3. **Missing value imputation**. Impute the **mode** for categorical variables and **mean** for numerical variables to replace missing values and infinities.

4. **Drop uninformative columns**. Drop columns satisfying any of the following criteria:
 
 a. The column contains over 30 unique nominal values<br>
 b. More than 70% of the column's values are missing<br>
 c. There is a value that accounts for more than 70% of the column<br>
 d.

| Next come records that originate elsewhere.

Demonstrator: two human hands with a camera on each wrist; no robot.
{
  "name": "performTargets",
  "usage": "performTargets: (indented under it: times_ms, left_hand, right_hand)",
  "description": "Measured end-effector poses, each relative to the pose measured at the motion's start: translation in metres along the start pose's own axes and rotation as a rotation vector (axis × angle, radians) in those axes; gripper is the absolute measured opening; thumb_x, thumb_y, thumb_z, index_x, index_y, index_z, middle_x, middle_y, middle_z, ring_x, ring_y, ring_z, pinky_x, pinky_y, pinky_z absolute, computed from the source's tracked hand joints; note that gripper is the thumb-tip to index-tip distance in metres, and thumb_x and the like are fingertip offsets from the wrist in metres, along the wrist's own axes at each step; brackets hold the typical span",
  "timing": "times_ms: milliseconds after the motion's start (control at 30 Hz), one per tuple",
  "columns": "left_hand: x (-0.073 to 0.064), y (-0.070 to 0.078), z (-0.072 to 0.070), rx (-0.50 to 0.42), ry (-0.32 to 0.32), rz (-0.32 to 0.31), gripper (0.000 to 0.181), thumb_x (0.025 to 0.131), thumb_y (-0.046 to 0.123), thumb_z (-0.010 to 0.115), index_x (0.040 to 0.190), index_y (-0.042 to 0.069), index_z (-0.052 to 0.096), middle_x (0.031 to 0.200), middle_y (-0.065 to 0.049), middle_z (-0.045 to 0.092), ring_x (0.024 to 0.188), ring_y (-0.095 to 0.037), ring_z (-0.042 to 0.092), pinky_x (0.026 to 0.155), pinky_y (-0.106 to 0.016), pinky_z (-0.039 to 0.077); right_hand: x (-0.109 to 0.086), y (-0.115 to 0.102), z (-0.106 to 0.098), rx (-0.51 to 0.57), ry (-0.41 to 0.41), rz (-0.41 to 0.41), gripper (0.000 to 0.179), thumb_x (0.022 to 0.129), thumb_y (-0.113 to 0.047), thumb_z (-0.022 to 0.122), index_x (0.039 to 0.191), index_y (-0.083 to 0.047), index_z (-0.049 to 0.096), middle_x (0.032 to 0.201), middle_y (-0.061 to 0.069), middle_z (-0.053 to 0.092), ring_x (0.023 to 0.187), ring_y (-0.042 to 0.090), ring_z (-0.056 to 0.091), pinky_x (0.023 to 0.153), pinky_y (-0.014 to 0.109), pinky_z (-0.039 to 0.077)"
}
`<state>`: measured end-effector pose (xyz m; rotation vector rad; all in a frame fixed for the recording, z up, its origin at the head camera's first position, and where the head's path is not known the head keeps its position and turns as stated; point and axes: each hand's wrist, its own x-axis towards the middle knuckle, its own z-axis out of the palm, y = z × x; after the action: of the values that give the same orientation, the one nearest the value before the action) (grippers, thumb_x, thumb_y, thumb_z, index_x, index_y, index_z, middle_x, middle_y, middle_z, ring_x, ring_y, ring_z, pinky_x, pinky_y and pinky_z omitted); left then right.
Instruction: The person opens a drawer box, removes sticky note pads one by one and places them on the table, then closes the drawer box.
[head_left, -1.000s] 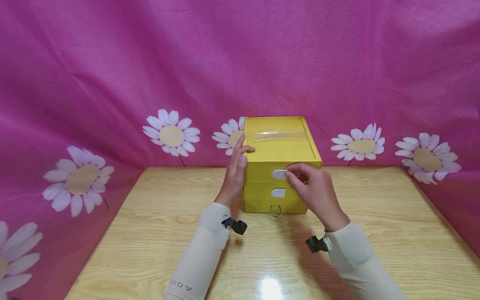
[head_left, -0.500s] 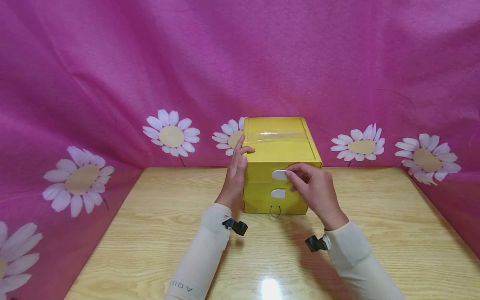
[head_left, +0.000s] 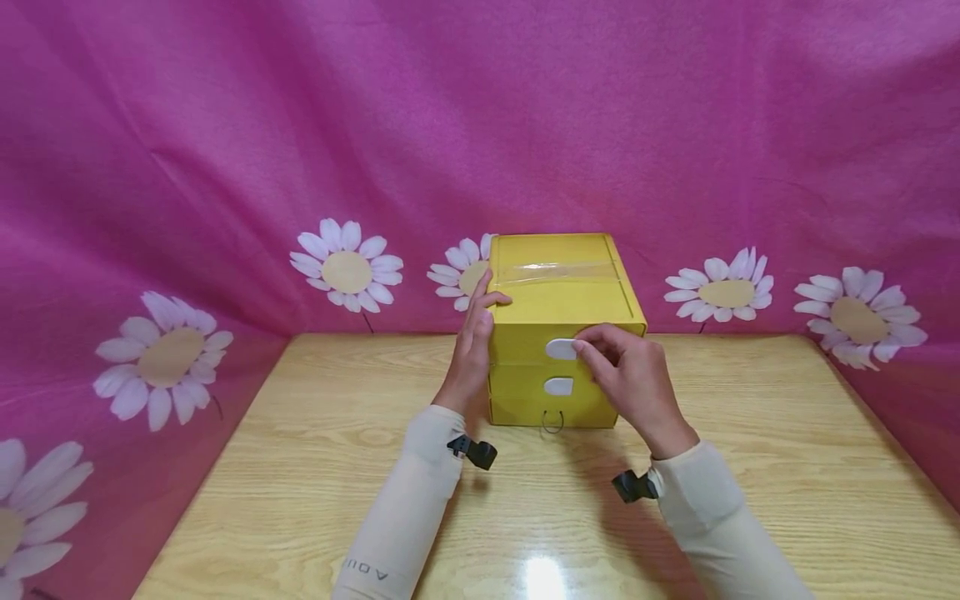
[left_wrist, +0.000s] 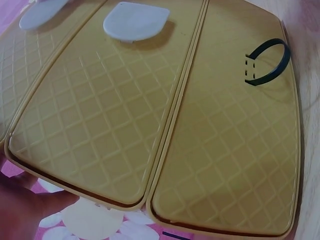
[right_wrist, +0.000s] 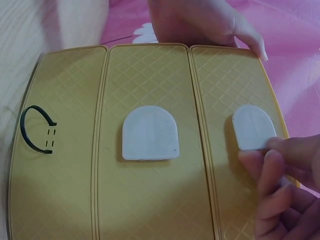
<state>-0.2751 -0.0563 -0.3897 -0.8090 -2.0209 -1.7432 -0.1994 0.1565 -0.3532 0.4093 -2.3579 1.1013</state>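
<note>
A yellow drawer box with three drawers stands on the table, its drawers pushed in. My right hand pinches the end of the white drawer handle on the top drawer, between thumb and fingers; the right wrist view shows the same handle from close by. Against the box's left side lies my left hand, its fingers extended and one reaching over the top edge. The middle drawer has a second white handle. On the bottom drawer a thin dark loop serves as pull.
Clear tape runs across the top of the box. Under it is a light wooden table. A pink cloth printed with white flowers hangs behind and along both sides, close to the back of the box.
</note>
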Motion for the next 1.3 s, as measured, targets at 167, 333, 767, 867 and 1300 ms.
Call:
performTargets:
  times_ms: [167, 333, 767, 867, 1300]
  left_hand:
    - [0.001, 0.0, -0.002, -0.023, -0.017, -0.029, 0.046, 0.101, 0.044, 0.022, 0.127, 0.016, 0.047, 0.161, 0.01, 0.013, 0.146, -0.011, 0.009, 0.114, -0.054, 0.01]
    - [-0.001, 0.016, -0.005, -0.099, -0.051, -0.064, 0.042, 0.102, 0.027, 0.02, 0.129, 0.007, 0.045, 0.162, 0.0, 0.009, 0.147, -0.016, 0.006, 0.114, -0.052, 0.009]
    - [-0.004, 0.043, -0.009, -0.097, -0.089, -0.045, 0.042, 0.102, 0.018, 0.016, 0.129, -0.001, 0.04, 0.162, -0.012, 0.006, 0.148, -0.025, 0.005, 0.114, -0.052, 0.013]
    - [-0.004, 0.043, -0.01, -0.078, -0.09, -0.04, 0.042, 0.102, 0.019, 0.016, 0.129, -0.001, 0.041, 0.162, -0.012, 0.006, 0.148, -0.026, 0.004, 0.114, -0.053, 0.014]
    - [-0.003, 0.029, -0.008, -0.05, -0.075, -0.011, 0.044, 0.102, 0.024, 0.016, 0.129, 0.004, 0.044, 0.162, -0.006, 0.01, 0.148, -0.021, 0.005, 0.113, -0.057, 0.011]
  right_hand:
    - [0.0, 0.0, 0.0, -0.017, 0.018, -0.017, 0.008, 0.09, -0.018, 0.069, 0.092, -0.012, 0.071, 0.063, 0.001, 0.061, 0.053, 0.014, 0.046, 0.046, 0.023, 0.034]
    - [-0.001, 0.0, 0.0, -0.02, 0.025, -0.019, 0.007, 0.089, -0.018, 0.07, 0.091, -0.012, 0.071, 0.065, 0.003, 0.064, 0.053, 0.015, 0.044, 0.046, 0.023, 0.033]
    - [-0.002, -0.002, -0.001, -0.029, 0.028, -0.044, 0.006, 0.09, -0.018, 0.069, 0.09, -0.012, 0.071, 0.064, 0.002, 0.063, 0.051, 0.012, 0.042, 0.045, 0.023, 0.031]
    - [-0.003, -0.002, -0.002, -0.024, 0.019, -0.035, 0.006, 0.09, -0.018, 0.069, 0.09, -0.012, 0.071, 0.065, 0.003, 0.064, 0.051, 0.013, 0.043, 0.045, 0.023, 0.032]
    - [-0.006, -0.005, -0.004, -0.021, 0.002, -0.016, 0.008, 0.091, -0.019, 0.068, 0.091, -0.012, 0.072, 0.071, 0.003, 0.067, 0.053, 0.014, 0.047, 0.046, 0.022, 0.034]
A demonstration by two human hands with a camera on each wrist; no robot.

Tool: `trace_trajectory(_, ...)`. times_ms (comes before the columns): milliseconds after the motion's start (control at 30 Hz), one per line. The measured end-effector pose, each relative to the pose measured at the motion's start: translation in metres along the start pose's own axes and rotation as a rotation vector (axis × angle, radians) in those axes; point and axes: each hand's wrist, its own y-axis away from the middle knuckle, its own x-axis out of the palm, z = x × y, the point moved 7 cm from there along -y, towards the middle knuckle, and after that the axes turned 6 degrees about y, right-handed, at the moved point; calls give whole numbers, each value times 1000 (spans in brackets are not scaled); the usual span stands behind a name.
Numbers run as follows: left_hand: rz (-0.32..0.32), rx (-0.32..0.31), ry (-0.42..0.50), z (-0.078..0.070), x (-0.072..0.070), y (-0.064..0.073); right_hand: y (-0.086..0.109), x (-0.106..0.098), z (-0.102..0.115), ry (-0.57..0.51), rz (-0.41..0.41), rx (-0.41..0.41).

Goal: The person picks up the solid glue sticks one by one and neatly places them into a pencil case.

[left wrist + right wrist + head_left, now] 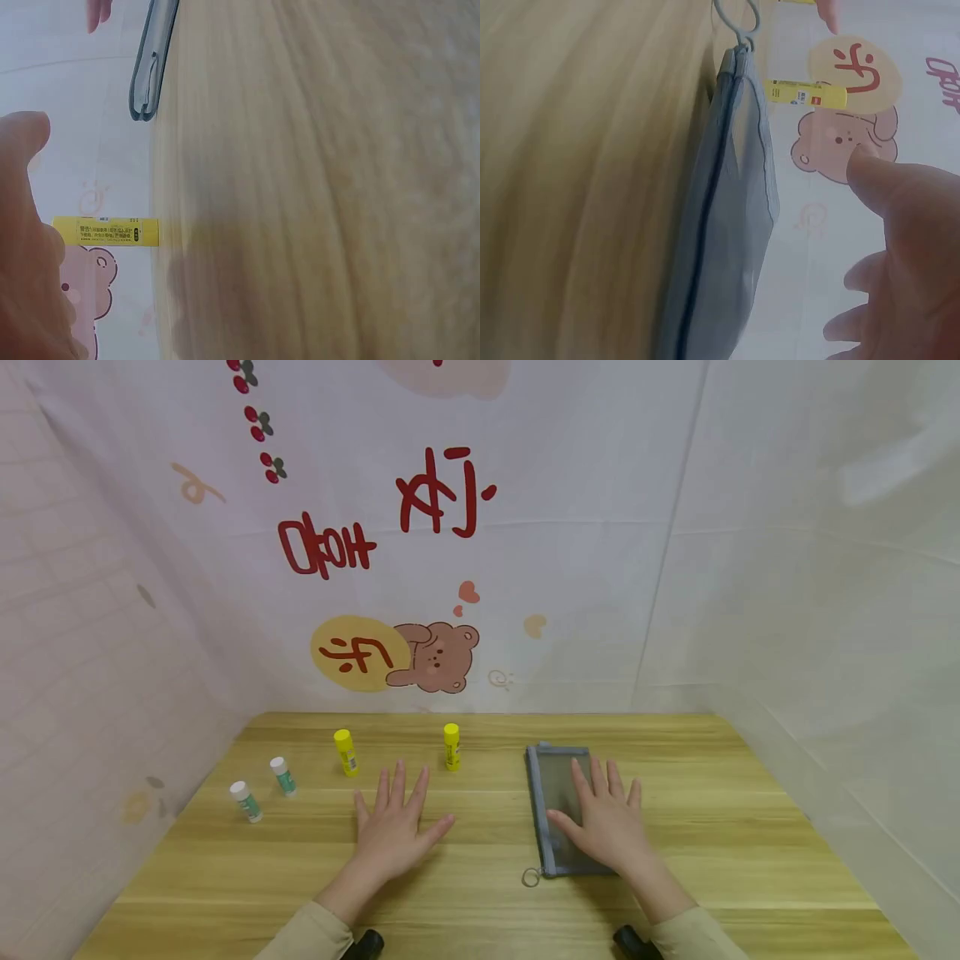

A column contains integers and over 99% of the values are unique (likely an id column)<br>
 
5. **Transform numerical columns**. Either *standard_scaler* (default), or *minmax_scaler* applied to all numerical columns. <br>
    Standard-scaler formula:
    $$x' = \frac{x - mean(x)}{std(x)}$$
    Minmax-scaler formula:
    $$x' = \frac{x - min(x)}{max(x) - min(x)}$$
    
6. **Dummy encode categorical variables**.

7. **Downcast**. The memory unit should be appropriate and as small as possible for each column in the data frame.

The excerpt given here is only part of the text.